* [What this task involves] Your task is to show every line in the listing below that includes "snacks".

* [Exercise data]
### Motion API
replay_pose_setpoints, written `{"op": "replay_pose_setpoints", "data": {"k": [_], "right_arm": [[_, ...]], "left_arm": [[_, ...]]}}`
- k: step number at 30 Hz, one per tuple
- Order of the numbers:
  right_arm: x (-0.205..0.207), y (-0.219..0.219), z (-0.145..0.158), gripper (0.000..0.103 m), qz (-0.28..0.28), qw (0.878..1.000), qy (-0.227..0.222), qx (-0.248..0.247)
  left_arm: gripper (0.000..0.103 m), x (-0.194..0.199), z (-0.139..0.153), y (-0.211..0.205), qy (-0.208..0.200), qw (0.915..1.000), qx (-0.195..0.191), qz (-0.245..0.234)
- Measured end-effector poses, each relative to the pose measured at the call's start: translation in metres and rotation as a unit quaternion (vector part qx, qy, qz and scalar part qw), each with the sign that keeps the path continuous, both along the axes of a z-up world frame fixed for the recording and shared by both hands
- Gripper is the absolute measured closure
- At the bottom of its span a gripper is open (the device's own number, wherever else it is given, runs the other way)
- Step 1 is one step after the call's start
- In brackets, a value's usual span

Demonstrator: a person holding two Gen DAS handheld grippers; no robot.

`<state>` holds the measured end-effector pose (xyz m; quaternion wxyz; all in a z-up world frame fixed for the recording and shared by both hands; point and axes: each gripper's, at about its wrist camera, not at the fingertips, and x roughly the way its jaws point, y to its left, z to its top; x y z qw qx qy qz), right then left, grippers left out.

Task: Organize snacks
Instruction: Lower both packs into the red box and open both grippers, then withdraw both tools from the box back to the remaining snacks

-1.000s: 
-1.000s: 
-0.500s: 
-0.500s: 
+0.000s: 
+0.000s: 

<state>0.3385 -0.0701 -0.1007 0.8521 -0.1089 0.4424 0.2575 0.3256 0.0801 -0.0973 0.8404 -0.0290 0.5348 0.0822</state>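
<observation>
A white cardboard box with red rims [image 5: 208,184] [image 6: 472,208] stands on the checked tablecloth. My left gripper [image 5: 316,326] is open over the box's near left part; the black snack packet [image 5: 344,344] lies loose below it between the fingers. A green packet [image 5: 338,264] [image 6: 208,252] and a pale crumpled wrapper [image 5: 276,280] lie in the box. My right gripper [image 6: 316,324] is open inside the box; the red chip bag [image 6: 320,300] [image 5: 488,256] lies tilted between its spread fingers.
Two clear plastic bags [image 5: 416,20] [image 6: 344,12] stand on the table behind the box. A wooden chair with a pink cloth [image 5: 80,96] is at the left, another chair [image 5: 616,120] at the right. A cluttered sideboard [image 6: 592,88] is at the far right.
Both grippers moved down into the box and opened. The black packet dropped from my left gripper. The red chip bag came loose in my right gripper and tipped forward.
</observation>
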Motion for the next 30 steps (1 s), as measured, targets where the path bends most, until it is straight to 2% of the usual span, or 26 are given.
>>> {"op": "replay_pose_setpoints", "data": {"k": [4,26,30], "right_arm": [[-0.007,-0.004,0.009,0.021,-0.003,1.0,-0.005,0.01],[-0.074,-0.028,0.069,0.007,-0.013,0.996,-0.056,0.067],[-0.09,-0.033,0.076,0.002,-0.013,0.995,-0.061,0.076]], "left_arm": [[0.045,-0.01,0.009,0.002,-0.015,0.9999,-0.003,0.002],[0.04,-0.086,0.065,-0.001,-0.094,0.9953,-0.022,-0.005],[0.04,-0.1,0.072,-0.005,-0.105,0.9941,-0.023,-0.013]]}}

* [Output of the exercise]
Task: Organize snacks
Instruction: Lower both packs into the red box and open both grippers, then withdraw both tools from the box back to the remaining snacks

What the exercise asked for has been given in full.